Of course, there are some kinks: in absence of the
Content-Disposition header, the browser needs to figure out the correct file name for the download. In practice, this is always done based on the path seen in the URL. That's not great, because a good majority of web frameworks will tolerate trailing garbage in the path segment; indeed, so does
imgur.com. Let's try it out:
<a href="http://i.imgur.com/b7sajuK.jpg/KittyViewer.exe" download>What a cute kitty!</a>
But we shouldn't dwell on this, because the
download syntax makes it easy for the originating page to simply override that logic and pick any file name and extension it likes:
<a href="http://i.imgur.com/b7sajuK.jpg" download="KittyViewer.exe">What a cute kitty!</a>
That's odd - and keep in mind that the image we are seeing is at least partly user-controlled. A location like this can be found on any major destination on the Internet: if not an image, you can always find a JSON API or a HTML page that echoes something back.

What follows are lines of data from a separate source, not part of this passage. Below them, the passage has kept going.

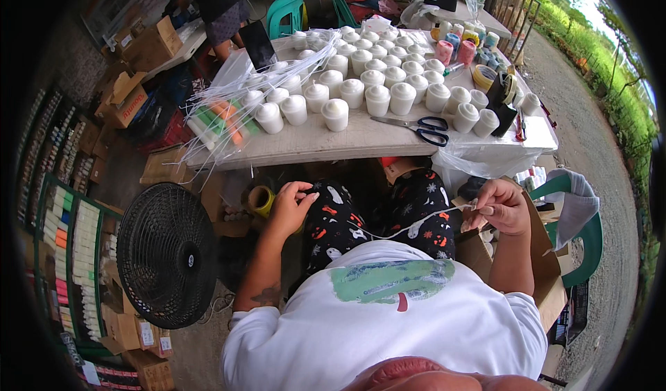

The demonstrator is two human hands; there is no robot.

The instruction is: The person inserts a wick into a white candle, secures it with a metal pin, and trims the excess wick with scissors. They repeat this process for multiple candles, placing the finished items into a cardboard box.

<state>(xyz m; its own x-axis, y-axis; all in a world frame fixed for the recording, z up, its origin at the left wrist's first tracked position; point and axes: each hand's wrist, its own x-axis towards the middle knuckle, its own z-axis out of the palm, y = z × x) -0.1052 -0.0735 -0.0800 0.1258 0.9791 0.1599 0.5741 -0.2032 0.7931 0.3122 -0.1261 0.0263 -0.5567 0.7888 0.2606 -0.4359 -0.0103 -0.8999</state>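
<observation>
My left hand [291, 206] and my right hand [501, 206] hold a thin white string [409, 226] between them, low over my lap and below the table's front edge. The string sags a little across my patterned trousers. My left hand pinches one end next to a yellow tape roll [260, 200]. My right hand pinches the other end beside a brown paper bag [544, 266]. On the white table [312, 145] above stand several white thread cones [335, 114], with black-handled scissors [423, 129] near the front edge.
A bundle of white plastic strips and coloured spools [222, 124] lies at the table's left. Tape rolls [483, 76] and coloured cones [458, 44] sit at the right. A black fan [166, 256] stands on the floor left, a green chair [583, 231] right. Other people are at the far side.
</observation>
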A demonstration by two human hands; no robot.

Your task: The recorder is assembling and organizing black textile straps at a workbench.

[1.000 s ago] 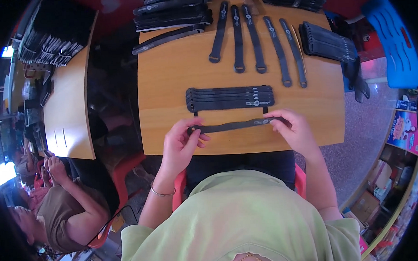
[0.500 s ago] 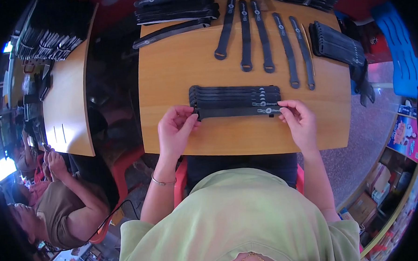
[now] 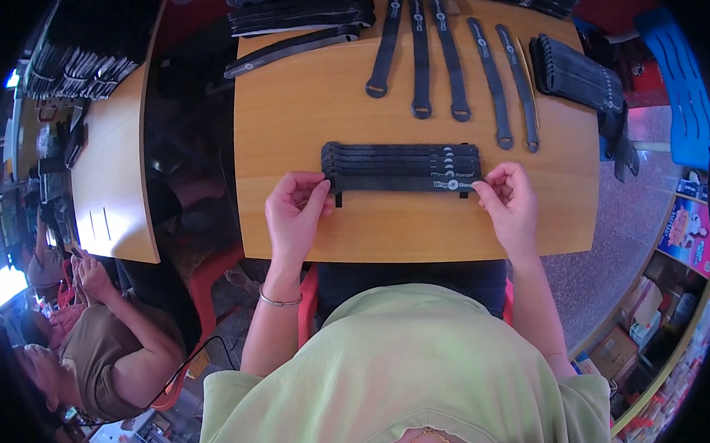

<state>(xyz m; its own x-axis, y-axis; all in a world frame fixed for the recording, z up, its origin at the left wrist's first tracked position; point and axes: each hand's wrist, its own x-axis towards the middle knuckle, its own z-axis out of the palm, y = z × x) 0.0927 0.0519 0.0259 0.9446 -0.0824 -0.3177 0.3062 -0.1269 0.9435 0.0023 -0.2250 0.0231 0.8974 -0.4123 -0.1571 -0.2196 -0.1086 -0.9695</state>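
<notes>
So the front strap (image 3: 401,184) lies left-to-right between both sets of fingers, left hand (image 3: 293,216) pinching one end, right hand (image 3: 509,203) pinching the other. It sits flush against the strap stack (image 3: 400,158) just beyond the fingertips. Strap ends are hidden under fingers. Half a second ago it looked about the same; a second ago it was held nearer the desk (image 3: 303,113) edge.

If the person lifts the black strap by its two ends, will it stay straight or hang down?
The black strap looks thin and flat, so it would probably sag in the middle. The left hand and right hand each pinch one end, which suggests it needs support at both ends. It seems light, and being flat it should not roll on the table.
</notes>
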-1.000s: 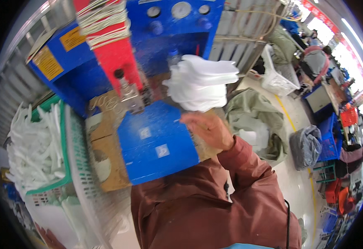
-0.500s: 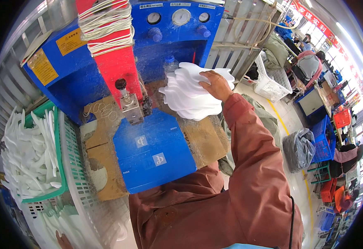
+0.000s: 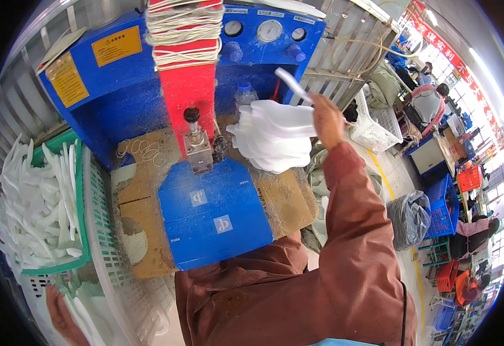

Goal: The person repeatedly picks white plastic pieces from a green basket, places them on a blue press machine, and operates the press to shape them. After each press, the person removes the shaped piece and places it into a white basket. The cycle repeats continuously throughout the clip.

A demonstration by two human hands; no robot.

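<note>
My right hand is closed on a thin, curved white foam piece, raised edge-on at the far right of the work surface. Just beside and below it, a stack of wavy white foam pieces lies on brown cardboard. Low at the far left, my left hand reaches down with its fingers stretched out along the side of more white pieces standing in a basket. Its thumb is hidden, and the lower edge cuts off the wrist. A blue cardboard sheet lies between the hands.
A red machine arm wound with cord ends in a metal head above the blue sheet. Behind stands a blue machine body with gauges. A plastic bottle is behind the stack. A green-rimmed basket heaped with white pieces is at left.
My right hand has lifted a foam piece off the stack and moved slightly right and down. My left hand has shifted up and left, showing more of itself beside the pieces.
</note>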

It also helps to remember that it's
usually pretty trivial to build files that are semantically valid to more than one parser, and have a different meaning to each one of them. Let's put it all together for a trivial PoC:
<a href="http://api.bing.com/qsonhs.aspx?q=%22%26notepad%26"
download="AltavistaToolbar.bat">Download Bing toolbar from bing.com</a>
That's pretty creepy: if you download the file on Windows and click "open", the payload will execute and invoke
notepad.exe. Still, is it a security bug? Well... the answer to that is not very clear.
For one, there is a temptation to trust the tooltip you see when you hover over a download link. But if you do that, you are in serious trouble, even in absence of that whole
download bit: JavaScript code can intercept the
onclick event and take you somewhere else. Luckily, most browsers provide you with a real security indicator later on: the download UI in Internet Explorer, Firefox, and Safari prominently shows the origin from which the document is being retrieved. And that's where the problem becomes fairly evident:
bing.com never really meant to serve you with an attacker-controlled
AltavistaToolbar.bat, but the browser says otherwise.
The story gets even more complicated when you consider that some browsers don't show the origin of the download in the UI at all; this is the case for Chrome and Opera. In such a design, you simply have to put all your faith in the origin from which you initiated the download. In principle, it's not a completely unreasonable notion, although I am not sure it aligns with user expectations particularly well. Sadly, there are other idiosyncrasies of the browser environment that mean the download you are seeing on a trusted page
might have been initiated from another, unrelated document. Oops.
So, yes, browsers are messy. Over the past few years, I have repeatedly argued against
<a download> on the standards mailing lists (
most recently in 2013), simply because I think that nothing good comes out of suddenly taking the control over how documents are interpreted by the browser away from the hosting site. I don't think that my arguments were particularly persuasive, in part because nobody seemed to have a clear vision for the overall trust model around downloads on the Web.
PS. Interestingly, Firefox decided against the added exposure and implemented the semantics in a constrained way: the
download attribute is honored only if the final download location is same-origin with the referring URL.